▶ _What to do_: Somewhere below, one line contains "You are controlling" and a later line contains "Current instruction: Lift". Output those two lines and everything between them exactly, and nothing else.

▶ _Dataset content_:
----
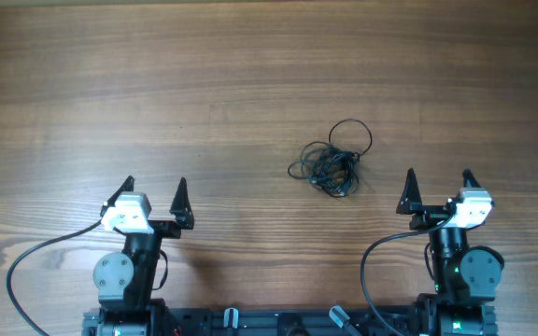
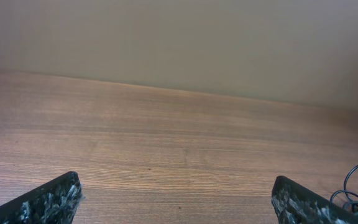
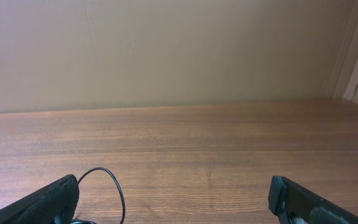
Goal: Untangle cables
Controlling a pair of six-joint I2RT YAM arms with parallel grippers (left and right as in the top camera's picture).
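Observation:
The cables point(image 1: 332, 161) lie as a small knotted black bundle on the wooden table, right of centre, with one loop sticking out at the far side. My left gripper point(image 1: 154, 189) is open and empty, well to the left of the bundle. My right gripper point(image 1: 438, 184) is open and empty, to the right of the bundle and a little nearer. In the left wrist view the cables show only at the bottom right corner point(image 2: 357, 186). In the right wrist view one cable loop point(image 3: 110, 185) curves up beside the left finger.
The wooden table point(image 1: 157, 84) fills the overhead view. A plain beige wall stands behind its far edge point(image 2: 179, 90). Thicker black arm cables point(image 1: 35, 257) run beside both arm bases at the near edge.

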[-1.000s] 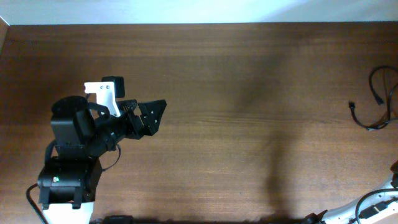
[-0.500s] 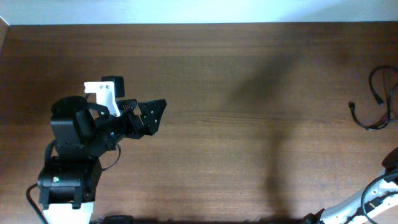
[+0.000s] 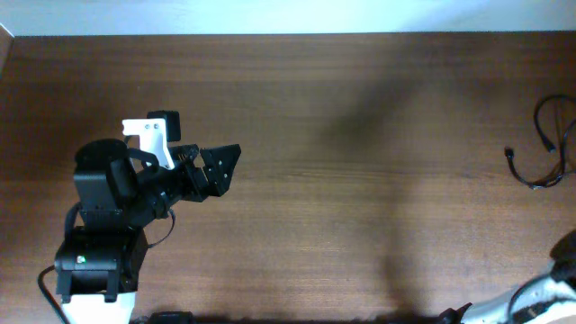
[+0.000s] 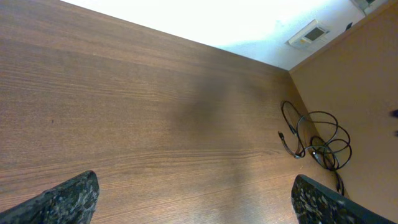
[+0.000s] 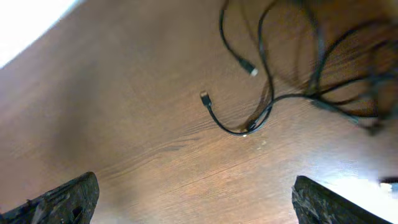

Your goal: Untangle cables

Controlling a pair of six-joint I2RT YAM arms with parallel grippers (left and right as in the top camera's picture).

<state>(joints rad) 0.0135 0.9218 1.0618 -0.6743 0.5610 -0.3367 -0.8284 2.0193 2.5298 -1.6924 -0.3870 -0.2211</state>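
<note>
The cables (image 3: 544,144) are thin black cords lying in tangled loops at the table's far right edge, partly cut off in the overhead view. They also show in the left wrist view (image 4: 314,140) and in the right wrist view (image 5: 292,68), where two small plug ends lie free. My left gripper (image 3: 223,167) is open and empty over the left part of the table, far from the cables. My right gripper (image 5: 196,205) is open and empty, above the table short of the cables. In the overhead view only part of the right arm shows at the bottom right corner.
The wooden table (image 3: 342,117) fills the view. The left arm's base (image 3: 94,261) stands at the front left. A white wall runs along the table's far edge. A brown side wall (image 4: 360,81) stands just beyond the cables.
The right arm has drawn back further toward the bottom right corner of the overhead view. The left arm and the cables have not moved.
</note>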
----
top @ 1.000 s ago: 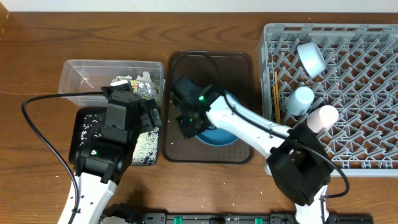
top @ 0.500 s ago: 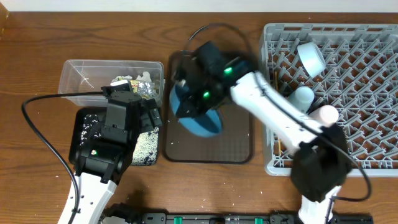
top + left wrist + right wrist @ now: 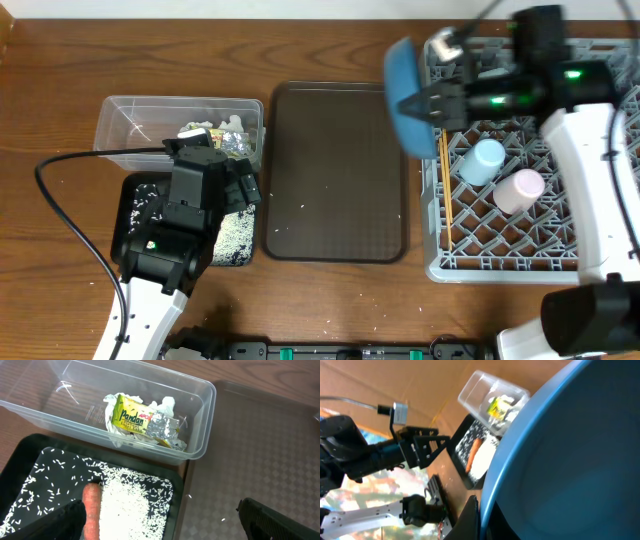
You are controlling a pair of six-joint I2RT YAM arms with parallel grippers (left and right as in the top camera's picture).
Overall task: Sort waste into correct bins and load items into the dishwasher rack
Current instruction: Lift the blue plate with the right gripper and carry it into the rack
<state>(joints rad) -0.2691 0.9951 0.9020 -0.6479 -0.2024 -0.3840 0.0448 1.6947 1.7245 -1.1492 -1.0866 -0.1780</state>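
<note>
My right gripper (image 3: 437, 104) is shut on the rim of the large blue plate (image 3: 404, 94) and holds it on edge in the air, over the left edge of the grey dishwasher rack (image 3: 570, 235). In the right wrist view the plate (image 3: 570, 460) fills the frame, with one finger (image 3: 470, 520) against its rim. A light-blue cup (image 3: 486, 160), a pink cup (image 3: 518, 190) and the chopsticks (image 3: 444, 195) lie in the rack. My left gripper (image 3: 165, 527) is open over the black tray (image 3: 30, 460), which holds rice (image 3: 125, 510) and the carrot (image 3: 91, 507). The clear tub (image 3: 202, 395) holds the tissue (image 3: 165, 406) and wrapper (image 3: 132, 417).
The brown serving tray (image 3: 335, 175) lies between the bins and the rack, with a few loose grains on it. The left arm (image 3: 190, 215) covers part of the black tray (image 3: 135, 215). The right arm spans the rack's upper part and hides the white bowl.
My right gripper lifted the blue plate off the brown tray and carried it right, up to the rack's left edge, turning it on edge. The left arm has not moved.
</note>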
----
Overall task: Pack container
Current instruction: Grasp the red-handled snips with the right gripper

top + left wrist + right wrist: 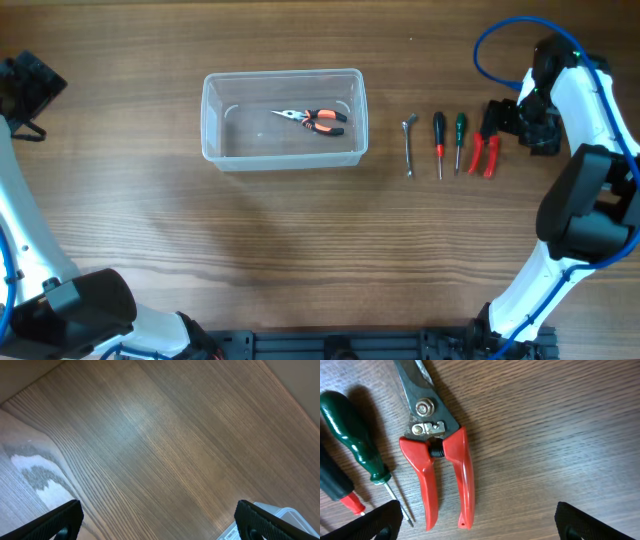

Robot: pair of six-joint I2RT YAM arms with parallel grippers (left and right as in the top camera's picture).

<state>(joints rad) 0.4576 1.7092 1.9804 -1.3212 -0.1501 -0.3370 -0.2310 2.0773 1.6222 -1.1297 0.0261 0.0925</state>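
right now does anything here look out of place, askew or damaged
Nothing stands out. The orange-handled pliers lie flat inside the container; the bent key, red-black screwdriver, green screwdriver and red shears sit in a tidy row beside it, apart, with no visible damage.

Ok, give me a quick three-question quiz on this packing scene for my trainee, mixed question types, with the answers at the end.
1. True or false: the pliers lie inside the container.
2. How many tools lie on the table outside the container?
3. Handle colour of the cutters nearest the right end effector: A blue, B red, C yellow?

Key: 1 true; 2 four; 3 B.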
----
▶ _The completed task_:
You are controlling a pair of six-joint I2RT YAM arms with parallel grippers (left and right as in the top camera's picture).
Overall task: Sort waste into correct bins and load items into the dishwasher rack
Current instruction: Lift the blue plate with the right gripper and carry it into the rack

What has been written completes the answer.